_Exercise_. The answer is the data below, repeated exactly, with no pictures included.

_Dataset extract_.
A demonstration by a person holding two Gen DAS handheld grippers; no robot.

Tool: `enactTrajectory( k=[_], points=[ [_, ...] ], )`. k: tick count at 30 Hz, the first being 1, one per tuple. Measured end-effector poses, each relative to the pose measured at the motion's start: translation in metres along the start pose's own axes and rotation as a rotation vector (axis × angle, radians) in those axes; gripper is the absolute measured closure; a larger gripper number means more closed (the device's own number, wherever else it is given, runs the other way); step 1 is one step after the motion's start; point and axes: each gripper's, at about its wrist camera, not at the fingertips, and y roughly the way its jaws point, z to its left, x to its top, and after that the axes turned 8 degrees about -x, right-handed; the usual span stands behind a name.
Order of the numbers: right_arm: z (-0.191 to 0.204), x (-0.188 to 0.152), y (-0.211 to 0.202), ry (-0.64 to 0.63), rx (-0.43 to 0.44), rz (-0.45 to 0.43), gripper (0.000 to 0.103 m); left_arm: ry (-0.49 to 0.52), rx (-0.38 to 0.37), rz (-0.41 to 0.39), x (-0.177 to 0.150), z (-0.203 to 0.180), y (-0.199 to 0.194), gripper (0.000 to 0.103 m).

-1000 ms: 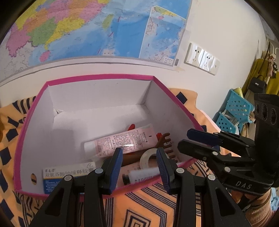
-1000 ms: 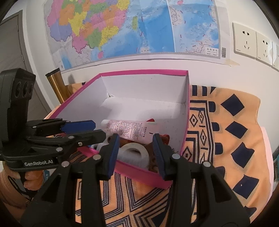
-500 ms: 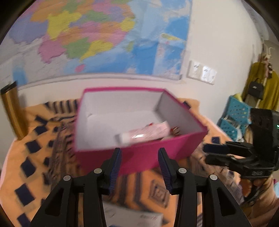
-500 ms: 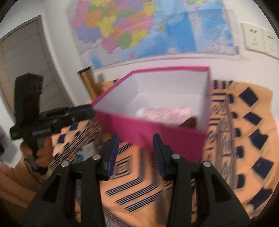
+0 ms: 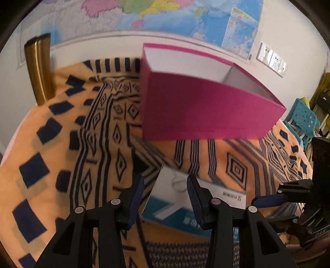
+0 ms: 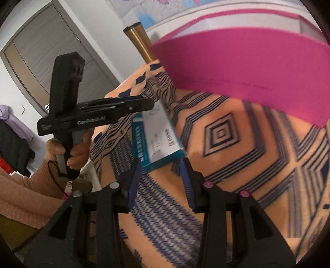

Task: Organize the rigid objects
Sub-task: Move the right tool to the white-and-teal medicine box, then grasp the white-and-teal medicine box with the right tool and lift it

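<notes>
A pink box with a white inside stands on the orange patterned cloth; from here its contents are hidden. It also shows in the right wrist view. A flat white and teal carton lies on the cloth in front of the box, also seen in the right wrist view. My left gripper is open and empty, low over the carton's near left part. My right gripper is open and empty, just short of the carton's near end. The right gripper also shows in the left wrist view.
The orange cloth with dark blue patterns covers the table. A brass post stands at the back left by the wall with a map. Blue perforated chairs are to the right. A door is at the left.
Both grippers have pulled back from above the pink box and dropped low toward the cloth. The box's inside has gone out of sight and the white and teal carton has come into view.
</notes>
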Motion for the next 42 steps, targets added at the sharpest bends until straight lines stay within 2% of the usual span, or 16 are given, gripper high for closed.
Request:
enactTrajectory(
  k=[9, 19, 28, 42],
  points=[
    [-0.002, 0.005, 0.010, 0.029, -0.003, 0.003, 0.061, 0.012, -0.051, 0.033, -0.012, -0.005, 0.002, 0.059],
    [-0.024, 0.012, 0.004, 0.079, -0.119, -0.036, 0.061, 0.017, -0.170, 0.069, -0.023, -0.028, 0.005, 0.059],
    [-0.032, 0.011, -0.001, 0.098, -0.153, -0.046, 0.061, 0.016, -0.188, 0.077, -0.022, -0.027, 0.007, 0.059],
    [-0.025, 0.010, -0.005, 0.077, -0.198, -0.055, 0.064, 0.030, -0.163, 0.071, -0.021, -0.038, 0.005, 0.059]
  ],
)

_Written reply_.
A demonstration by a person holding two Gen DAS handheld grippers; no robot.

Tool: `enactTrajectory( k=[_], points=[ [_, ...] ], )`. k: tick count at 30 Hz, the first being 1, one per tuple. Measured end-effector poses, each relative to the pose measured at the motion's start: translation in metres along the start pose's own axes and rotation as a rotation vector (axis × angle, radians) in those axes; gripper is the absolute measured closure; a larger gripper number means more closed (the device's own number, wherever else it is given, runs the other way); step 1 is one step after the motion's start; point and axes: each gripper's, at about its wrist camera, not at the fingertips, and y roughly the way its jaws point, z to its left, x to its top, and after that the axes turned 8 degrees about -x, right-handed; the usual span stands behind a name.
Order of the numbers: right_arm: z (-0.191 to 0.204), x (-0.188 to 0.152), y (-0.211 to 0.202), ry (-0.64 to 0.63), rx (-0.43 to 0.44), rz (-0.45 to 0.43), gripper (0.000 to 0.103 m); left_arm: ry (-0.49 to 0.52), rx (-0.38 to 0.37), rz (-0.41 to 0.39), x (-0.177 to 0.150), z (-0.203 to 0.180), y (-0.199 to 0.194), gripper (0.000 to 0.103 m).

-1000 ms: 
-1000 ms: 
-500 ms: 
-500 ms: 
+0 ms: 
+0 ms: 

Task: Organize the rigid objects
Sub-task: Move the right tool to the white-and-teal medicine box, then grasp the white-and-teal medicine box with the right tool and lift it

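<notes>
A pink box with a white inside stands on the orange patterned cloth; from here its contents are hidden. It also shows in the right wrist view. A flat white and teal carton lies on the cloth in front of the box, also seen in the right wrist view. My left gripper is open and empty, low over the carton's near left part. My right gripper is open and empty, just short of the carton's near end. The right gripper also shows in the left wrist view.
The orange cloth with dark blue patterns covers the table. A brass post stands at the back left by the wall with a map. Blue perforated chairs are to the right. A door is at the left.
Both grippers have pulled back from above the pink box and dropped low toward the cloth. The box's inside has gone out of sight and the white and teal carton has come into view.
</notes>
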Motion for the next 42 steps, targets added at the sharpest bends until straight lines stay within 2% of the usual span, or 16 are given, gripper high for closed.
Request:
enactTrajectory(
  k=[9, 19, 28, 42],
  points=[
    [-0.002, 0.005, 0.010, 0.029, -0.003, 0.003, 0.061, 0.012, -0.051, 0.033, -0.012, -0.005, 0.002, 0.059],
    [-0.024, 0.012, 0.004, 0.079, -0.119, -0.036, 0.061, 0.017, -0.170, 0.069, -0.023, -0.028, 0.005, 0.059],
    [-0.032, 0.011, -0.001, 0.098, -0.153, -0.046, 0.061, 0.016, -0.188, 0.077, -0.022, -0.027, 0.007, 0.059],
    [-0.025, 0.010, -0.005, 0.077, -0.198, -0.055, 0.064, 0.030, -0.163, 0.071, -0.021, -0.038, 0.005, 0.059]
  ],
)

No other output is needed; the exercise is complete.